Tüm derdimiz açmazımız budur.. Yakın zamanda değişeceğine pek az ihtimal vermekle birlikte bu yazının gayesi, aklımızdan çıkmayan erek budur... Muhalefet, tabanından tepesine, bir yandan AKP gitsin de ne olursa olsun zihniyetiyle, bir yandan sistemden ve iktidardan beslendiğinden ve bir yandan da elit kesimleri iktidara ortak olduğundan gün be gün yozlaştı... Evvelce vicdanen meşru olmayan iktidara meşruluk altın anahtarını kendi eliyle teslim etti.

Hakkını yemeyelim. Muhalefet gün be gün çürüyüp kokarken, iktidar bloğu 2014'den bu yana giderek bazı olumluluklar göstermeye başladı… Bu olumlu gidişte ne kadar içsel iyi niyet ve potansiyel vardır AKP açısından, ne kadarı dıştan zorlama ve koşullar gereğidir… tartışılır. Ancak dıştan zorlamada kuşkusuz şu etmenler sayılmalıdır: MHP'nin baskısı, başta VP olmak üzere ulusalcı güçlerin baskısı, devlet içindeki sağduyulu kesimlerin etkisi ve tabii muhalefetin topyekun direnci ve olumlu yönde baskısı… ve hatta AKP tabanı ve kadroları içindeki olumlu unsurların baskısı...

Peki nedir AKP iktidarının kaydettiği olumlu gelişmeler? En başta ülkenin ve halkın birliği, bütünlüğü için sarf ettiği gayretler.. Bundan daha önemli bir konu olamaz bir ülke için. İç savaştan daha çok önemsenecek bir tehlike olamaz. Bu noktada iktidar güven vermeye başlarken, başta CHP, muhalefet hızla güven kaybetti. Bu en önemli konu olmasa AKP belki çoktan düşmüştü, ama muhalefet meşruluğunu yitirdi. İktidar bugün CHP'ye teslim edilse ne olur, CHP'liler bile bilmiyor, liderlerine güvenemiyorlar. Konuştuğum bazı CHP'liler,  "Şu AKP gitsin, sonra biz HDP'yi tepeleriz.." diyorlar, ama. Yuları bir kere teslim ettikten sonra o iş kolay mı? Meçhul. O kadar militan kadron var mı? HDP'yi tepelemek için kiminle ittifak yapacaksın? Buna izin verirler mi? Ne karşılığı yapacaksın? Tam bir kaos mu ortaya çıkacak? Tehlikeli ve şüpheli konular… Belki kolayca halledilebilir, fakat yakın tarihteki örnekler büyük çoğunlukla kanlı örnekler.

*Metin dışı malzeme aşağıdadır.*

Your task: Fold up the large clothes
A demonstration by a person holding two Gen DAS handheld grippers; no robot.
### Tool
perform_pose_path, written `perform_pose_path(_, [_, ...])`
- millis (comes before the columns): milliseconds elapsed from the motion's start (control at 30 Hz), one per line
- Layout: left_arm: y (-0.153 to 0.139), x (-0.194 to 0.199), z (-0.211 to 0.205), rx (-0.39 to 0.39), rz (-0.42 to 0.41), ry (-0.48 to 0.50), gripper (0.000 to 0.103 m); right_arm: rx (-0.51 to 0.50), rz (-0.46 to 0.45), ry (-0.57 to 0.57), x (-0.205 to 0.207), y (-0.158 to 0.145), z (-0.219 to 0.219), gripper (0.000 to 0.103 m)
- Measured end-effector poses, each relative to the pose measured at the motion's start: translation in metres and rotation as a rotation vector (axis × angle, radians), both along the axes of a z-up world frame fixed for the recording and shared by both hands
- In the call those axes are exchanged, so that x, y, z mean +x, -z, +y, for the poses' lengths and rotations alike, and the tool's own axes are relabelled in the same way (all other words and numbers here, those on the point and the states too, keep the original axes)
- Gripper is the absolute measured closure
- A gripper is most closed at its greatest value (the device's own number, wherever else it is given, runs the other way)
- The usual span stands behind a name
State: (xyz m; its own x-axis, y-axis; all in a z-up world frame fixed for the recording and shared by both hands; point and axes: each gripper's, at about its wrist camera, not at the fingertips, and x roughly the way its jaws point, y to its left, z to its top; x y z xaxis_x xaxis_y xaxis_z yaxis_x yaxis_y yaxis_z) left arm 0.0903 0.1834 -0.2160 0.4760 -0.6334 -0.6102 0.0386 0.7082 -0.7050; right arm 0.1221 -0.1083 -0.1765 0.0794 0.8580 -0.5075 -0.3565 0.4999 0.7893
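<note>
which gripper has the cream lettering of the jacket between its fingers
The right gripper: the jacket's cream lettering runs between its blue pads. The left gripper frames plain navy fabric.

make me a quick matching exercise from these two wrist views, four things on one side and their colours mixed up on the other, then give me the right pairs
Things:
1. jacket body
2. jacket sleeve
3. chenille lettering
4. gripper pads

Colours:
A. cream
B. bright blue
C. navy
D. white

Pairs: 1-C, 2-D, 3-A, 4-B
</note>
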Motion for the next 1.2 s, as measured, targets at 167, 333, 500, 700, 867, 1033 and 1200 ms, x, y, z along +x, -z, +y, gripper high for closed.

İkinci konu: Laikliğin sürekli erozyona uğratılması… Dinsel, mezhepsel baskı. Yaşam biçimlerine karışılması... Hele şu imam-hatip okulları açma ve çocukları buraya zorlama çılgınlığı... İnsanlar bir kere için geldikleri hayatı Recep Tayyip Erdoğan'ın tamamen şahsi dinsel, mezhepsel kavrayışı, hırsları doğrultusunda mı yaşamak zorunda? Muhalefetin haklı ve meşru kaldığı tek alan… Neyse ki bu alanda daha ileri baskıcı adımlar atılmıyor, bazı yumuşama belirtileri görülüyor.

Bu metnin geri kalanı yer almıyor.